A fome dói até na alma e deixa cicatrizes.

Fazer filmes é mais fácil que pensar.

A vida é um emaranhado de acasos cifrados pelo eterno.

Não existem acasos na vida, existem lições.

Certos sentimentos não encontram tradução no diálogo, só na ação.

A estética tende a ferir a ética e o contrário também.

Personagens extravagantes tendem a possuir formidáveis paradoxos e incoerências cruéis.

Roteiristas que apenas expressam sua realidade não saem de si.

O mais triste da existência é que nos autoenganamos. Uma cilada abissal.

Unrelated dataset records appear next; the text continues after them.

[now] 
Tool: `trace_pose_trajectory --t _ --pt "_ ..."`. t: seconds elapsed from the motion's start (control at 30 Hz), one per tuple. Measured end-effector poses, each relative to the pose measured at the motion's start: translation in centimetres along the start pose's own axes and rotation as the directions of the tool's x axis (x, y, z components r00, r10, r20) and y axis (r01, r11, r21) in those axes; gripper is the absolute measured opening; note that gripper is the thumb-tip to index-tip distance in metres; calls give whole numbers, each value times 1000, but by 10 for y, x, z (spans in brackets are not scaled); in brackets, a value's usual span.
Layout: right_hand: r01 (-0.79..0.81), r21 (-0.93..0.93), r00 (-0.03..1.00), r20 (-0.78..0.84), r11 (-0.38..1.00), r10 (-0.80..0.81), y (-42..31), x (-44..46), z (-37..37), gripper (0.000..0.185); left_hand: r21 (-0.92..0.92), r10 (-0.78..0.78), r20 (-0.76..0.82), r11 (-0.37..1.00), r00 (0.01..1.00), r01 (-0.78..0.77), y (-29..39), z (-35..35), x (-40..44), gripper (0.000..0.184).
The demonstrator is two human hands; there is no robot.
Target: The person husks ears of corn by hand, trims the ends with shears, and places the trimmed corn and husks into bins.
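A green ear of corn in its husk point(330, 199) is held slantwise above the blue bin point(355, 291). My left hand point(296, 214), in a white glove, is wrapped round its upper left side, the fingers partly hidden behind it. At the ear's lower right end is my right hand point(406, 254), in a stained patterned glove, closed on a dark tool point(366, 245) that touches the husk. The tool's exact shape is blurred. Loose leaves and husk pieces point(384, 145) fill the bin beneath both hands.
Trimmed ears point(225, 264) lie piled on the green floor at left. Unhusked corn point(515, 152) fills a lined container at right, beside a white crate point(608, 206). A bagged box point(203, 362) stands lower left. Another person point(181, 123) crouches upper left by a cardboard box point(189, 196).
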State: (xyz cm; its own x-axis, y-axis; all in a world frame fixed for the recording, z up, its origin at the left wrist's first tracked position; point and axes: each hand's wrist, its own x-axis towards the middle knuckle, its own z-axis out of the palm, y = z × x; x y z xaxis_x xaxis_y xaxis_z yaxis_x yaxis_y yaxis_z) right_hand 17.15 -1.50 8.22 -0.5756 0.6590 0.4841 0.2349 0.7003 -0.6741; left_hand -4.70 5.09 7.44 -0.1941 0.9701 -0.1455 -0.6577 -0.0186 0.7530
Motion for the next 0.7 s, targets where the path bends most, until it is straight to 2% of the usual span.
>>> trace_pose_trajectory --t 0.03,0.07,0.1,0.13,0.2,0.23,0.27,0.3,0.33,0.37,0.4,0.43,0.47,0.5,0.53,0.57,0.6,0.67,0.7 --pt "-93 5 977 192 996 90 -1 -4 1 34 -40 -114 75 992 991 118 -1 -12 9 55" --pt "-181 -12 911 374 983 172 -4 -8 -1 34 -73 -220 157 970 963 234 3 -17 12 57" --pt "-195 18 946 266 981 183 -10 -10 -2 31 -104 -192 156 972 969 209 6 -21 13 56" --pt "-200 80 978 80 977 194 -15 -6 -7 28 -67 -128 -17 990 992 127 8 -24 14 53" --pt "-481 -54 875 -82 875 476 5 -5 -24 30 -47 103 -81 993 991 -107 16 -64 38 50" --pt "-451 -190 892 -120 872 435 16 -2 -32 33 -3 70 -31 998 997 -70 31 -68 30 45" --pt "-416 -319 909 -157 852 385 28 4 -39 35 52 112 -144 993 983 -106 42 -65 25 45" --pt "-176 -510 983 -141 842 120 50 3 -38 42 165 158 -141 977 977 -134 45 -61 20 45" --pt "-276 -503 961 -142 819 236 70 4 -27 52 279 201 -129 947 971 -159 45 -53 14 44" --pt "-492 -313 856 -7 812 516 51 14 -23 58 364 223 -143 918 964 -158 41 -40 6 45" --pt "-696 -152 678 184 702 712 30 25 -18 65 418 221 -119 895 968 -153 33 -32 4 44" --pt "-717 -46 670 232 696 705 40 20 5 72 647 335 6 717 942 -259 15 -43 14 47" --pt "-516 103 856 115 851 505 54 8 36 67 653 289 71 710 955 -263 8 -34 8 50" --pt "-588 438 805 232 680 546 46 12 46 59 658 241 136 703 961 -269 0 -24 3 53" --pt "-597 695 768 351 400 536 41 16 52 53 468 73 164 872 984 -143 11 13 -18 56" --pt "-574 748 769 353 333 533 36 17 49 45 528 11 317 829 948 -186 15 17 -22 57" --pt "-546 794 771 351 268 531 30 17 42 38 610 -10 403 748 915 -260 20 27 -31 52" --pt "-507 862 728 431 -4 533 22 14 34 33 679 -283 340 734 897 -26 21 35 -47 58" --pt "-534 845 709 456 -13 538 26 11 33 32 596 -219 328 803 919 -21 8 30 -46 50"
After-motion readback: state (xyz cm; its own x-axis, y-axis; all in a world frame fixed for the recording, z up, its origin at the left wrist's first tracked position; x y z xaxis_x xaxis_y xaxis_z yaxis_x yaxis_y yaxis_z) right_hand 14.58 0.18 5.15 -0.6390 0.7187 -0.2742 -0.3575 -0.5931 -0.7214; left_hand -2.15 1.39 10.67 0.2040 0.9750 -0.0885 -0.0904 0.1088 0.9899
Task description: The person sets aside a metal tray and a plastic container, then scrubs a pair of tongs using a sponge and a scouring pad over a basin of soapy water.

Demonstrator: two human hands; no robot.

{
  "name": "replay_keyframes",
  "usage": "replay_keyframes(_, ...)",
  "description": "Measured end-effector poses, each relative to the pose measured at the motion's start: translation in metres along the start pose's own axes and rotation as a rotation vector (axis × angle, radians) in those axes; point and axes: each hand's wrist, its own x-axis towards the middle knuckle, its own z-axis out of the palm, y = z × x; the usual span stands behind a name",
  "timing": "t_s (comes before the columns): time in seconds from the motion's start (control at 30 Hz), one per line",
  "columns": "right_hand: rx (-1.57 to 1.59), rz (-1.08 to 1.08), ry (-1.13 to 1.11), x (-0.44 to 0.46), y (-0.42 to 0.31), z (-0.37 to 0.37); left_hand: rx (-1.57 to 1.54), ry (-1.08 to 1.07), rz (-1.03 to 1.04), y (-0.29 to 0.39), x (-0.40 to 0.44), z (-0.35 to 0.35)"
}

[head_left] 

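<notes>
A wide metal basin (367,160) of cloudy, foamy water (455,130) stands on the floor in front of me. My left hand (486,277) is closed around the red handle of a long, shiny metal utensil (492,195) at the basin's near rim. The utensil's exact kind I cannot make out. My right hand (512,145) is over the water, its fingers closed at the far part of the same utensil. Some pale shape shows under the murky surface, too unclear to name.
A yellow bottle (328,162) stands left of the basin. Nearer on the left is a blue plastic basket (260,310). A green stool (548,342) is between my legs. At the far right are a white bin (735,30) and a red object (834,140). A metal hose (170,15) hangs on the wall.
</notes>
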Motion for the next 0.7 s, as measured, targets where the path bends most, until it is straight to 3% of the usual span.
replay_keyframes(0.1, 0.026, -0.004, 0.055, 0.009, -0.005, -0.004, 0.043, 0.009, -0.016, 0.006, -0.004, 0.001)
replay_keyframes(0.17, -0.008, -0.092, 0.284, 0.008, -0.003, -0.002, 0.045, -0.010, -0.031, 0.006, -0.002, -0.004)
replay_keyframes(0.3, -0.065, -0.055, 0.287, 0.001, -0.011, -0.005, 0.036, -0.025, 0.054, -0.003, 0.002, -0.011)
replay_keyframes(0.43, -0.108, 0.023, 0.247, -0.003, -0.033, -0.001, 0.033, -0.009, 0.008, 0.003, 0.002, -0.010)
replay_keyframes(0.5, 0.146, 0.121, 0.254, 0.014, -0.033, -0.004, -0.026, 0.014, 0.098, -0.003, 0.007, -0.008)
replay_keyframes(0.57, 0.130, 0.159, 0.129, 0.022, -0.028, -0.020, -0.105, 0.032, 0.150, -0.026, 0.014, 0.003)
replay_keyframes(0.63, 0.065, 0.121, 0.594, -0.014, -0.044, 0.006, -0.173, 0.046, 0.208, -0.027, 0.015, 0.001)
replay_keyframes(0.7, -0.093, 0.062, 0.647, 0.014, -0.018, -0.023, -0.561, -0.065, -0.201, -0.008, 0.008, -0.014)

Sou o último escritor que não usa i.a. meus trabalhos estão em manuscritos datados. A verdade é que sou disléxico.

Adágio traz uma lição de moral, aforismo a moral do autor.

Sabe o que é a vida? É um cego de Bengala na beira de um precipício urrando fúrias e ódios.

Quando o real adoece, a ficção deve procurar novos caminhos na imaginação.

Viva a nova fase kafkiana com a pior das burocracias, as eletrônicas. São senhas, telefones, códigos, contatos....”

Felizmente, não falamos todas as verdades que penando.

Parar de culpar os outros é libertador.

Damos demasiada importância aos afetos, mas sem eles não seríamos humanos.

A imperfeição dá um toque de realidade à ficção.

O impossível é efêmero. É somente questão de tempo para se tornar possível.